Doriguène retourne donc auprès d'Aurélius, mais ce dernier comprend alors à quel point l'amour qui l'unit à Arvéragus est profond, et il décide de faire preuve d'autant de noblesse que le chevalier en libérant Doriguène de son serment. Il lui reste cependant à régler les mille livres qu'il doit à l'illusionniste, mais il ne dispose pas de cette somme. Lorsque l'illusionniste apprend ce qui s'est produit, il est tellement impressionné par la noblesse dont ont fait preuve Arvéragus puis Aurélius qu'il décide d'oublier sa dette. Le Franklin conclut son conte en s'adressant à son public pour lui demander quel est celui qui a été le plus généreux.

Sources et rédaction

Doriguène et Aurélius dans le jardin vus par Mary Eliza Haweis dans son Chaucer for Children (1882).

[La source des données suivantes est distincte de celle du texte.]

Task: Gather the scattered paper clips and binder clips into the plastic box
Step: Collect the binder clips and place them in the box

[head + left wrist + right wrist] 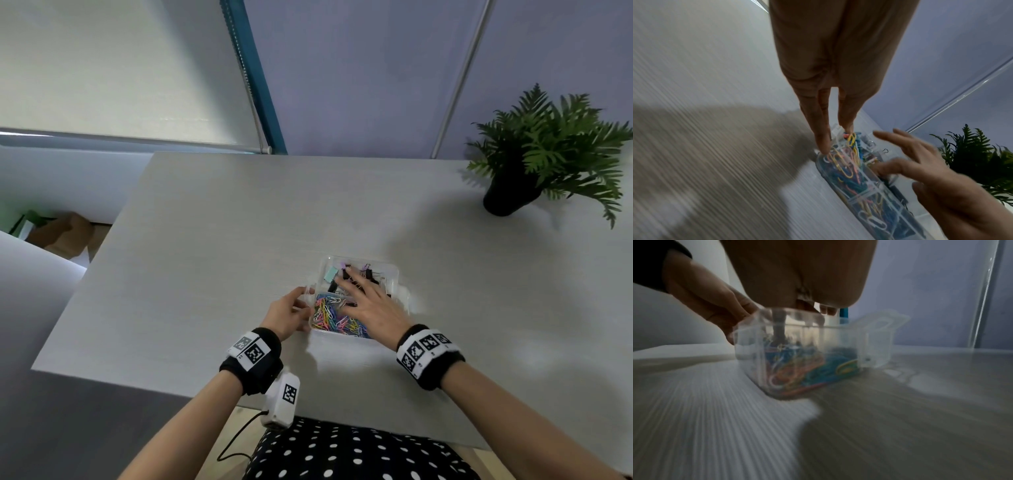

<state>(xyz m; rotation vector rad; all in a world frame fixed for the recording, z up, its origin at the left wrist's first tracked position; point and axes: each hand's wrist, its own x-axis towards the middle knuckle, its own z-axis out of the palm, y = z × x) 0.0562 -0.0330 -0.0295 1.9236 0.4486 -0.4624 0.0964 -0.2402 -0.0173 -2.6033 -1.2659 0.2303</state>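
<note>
Just below the middle of the head view, the clear plastic box (394, 274) stands on the table (205, 240), paper clips (329, 317) in its near part, binder clips (368, 274) behind. The left hand (287, 315) pinches its left wall; the right hand (371, 303) lies above with fingers spread apart.

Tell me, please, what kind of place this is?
Probably an office or study room. A pale desk stands by a window with a roller blind, a potted fern sits in its corner, and the clear box holds paper clips.
</note>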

Bien que le Franklin affirme raconter un lai breton, il ne semble pas exister de véritable lai qui aurait inspiré Chaucer[1]. La principale source du Conte du Franklin est en fait un récit de Boccace qui figure dans le Filocolo et, sous une forme plus brève, dans le Décaméron. La trame générale des récits de Boccace et Chaucer est la même, mais ce dernier introduit de nouveaux éléments. L'égalité dans le mariage telle qu'elle est recommandée au début du conte puise son inspiration dans le Roman de la Rose, tandis que la remise en doute de Dieu par Doriguène reprend des arguments boéciens et que sa litanie de femmes ayant préféré se donner la mort qu'encourir le déshonneur s'appuie sur le Contre Jovinien de Jérôme de Stridon[2]. Le cadre breton de l'histoire doit peut-être quelque chose à l'Historia regum Britanniae de Geoffroy de Monmouth[3].

Analyse

La structure du Conte du Franklin évoque celle typique du roman courtois : la situation initiale, heureuse, est troublée par des événements imprévus qui menacent de déboucher sur une conclusion néfaste, mais un rétablissement survient à temps pour assurer une fin heureuse[4]. Dans le contexte des Contes de Canterbury, il répond tout particulièrement au Conte du Marchand : ils présentent le même trio central (le chevalier, sa femme et l'écuyer) et un jardin sert de décor aux scènes cruciales, mais les deux histoires connaissent des fins diamétralement opposées : chez le Marchand, l'intervention surnaturelle des fées donne lieu à une fin où l'adultère est consommé avec bravache, tandis que chez le Franklin, c'est le seul libre-arbitre des personnages humains qui permet de déboucher sur une fin positive pour tous[5].

Références

  1. Edwards 2005, p. 212-213.
  2. Cooper 1991, p. 234.
  3. Edwards 2005, p. 214-215.
  4. Cooper 1991, p. 235-236.
  5. Cooper 1991, p. 242.

Bibliographie

  • (en) Helen Cooper, The Canterbury Tales, Oxford GB, Oxford University Press, coll. « Oxford Guides to Chaucer », , 437 p. (ISBN 0-19-811191-6).
  • (en) Robert R. Edwards, « The Franklin's Tale », dans Robert M. Correale et Mary Hamel (Ă©d.), Sources and Analogues of the Canterbury Tales, vol. I, D. S. Brewer, (ISBN 0-85991-828-9).